Riera Guardia N, Margulis AV, Pladevall-Vila M, Varas-Lorenzo C, Perez-Gutthann S. Methods issues in observational studies of the cardiovascular risk associated with glucose-lowering medications: results of a systematic review and evaluation. Poster presented at the 29th International Conference on Pharmacoepidemiology & Therapeutic Risk Management; October 7, 2013. [abstract] Pharmacoepidemiol Drug Saf. 22(Suppl 1):S80-81.

BACKGROUND: The evaluation of methods and risk of bias in observational studies included in systematic reviews is essential to interpretation of results. In the context of the SAFEGUARD project, we conducted a systematic review of observational studies on the use of glucose-lowering drugs and the risk of cardiovascular events.
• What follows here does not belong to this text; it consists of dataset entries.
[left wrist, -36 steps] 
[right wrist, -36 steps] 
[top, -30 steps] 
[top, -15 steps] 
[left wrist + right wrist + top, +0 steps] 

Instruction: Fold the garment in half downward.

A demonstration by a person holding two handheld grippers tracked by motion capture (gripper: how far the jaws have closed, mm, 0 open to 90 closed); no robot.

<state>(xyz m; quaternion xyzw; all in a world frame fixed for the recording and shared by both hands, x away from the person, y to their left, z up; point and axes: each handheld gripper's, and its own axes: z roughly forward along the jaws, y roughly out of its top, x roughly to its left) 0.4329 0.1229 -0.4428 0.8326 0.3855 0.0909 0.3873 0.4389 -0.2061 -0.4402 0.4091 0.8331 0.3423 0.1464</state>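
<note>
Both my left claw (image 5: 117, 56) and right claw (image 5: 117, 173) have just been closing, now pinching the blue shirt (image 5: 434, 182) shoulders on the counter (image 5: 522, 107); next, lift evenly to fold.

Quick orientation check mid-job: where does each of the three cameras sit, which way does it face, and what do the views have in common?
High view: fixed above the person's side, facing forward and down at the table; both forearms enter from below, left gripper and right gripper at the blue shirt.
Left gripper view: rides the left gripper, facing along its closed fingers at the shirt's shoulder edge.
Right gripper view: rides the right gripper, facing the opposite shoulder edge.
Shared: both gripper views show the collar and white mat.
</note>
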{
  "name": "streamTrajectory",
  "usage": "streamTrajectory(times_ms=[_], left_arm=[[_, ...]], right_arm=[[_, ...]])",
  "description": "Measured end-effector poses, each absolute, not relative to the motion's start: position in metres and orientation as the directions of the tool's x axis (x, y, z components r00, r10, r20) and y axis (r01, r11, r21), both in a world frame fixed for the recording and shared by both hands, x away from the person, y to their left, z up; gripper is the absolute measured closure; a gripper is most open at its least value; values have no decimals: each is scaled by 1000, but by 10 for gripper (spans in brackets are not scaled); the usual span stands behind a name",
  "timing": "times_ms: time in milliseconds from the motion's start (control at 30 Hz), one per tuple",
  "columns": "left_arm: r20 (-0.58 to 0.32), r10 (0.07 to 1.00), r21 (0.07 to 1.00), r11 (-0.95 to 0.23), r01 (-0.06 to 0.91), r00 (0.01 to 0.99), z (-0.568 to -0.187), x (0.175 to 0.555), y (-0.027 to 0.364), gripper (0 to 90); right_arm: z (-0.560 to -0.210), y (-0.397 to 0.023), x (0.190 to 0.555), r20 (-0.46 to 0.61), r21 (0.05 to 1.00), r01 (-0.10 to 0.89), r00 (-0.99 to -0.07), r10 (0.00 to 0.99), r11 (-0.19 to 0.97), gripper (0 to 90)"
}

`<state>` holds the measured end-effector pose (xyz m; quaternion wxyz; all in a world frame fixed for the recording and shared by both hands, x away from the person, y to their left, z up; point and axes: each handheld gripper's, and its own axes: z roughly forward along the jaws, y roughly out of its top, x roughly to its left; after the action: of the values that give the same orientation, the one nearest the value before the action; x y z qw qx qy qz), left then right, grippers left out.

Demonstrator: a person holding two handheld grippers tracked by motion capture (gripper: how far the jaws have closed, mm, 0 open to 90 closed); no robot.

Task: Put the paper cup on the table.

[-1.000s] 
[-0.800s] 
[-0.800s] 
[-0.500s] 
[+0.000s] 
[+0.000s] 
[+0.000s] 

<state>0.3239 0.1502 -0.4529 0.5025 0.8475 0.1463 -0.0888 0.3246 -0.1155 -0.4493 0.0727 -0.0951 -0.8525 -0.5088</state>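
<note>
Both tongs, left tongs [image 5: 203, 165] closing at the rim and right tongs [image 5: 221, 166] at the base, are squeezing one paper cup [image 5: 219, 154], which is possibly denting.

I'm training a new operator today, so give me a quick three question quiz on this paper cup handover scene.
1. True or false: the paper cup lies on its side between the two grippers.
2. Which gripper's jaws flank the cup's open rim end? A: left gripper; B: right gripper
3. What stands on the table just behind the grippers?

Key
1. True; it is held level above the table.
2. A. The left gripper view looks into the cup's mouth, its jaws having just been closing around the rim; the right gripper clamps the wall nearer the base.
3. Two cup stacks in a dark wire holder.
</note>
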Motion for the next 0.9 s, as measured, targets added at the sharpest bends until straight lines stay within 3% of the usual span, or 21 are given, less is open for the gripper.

OBJECTIVES: To describe the methodological issues of included studies, using the RTI item bank (RTI IB).

METHODS: The RTI IB consists of 29 items organized in 11 domains. We added another 4 items (a 12th domain) to evaluate aspects specific to this research question. Methodological issues covered by the 12 domains were summarized in study population, exposure, outcome, analysis, immortal-time bias, confounding by indication and residual confounding, and formulary restrictions. Two investigators independently evaluated methods and risk of bias in 44 included studies.

RESULTS: Although some studies did not describe the study population in detail, only four studies were at high risk of bias in this domain. Exposure definition was very heterogeneous across studies and the information on how exposures were assessed was incomplete. The most frequent outcomes were acute myocardial infarction and heart failure. Very few studies conducted validation by comparing source medical records. Statistical methods were evaluated as appropriate in 57% of studies. Overall, 43% and 30% of the studies were at high risk of confounding by indication or of residual confounding, respectively; 25% of the studies were at risk of immortal-time bias. Few studies provided information on formulary restrictions. Dose information was very limited, and there was no information on duration.

CONCLUSIONS: There was great heterogeneity across the included studies regarding outcomes, exposures of interest, and the comparison groups used. Confounding could affect a large proportion of the studies. The large number of reference groups in the included studies could make quantitative synthesis of risk estimates challenging.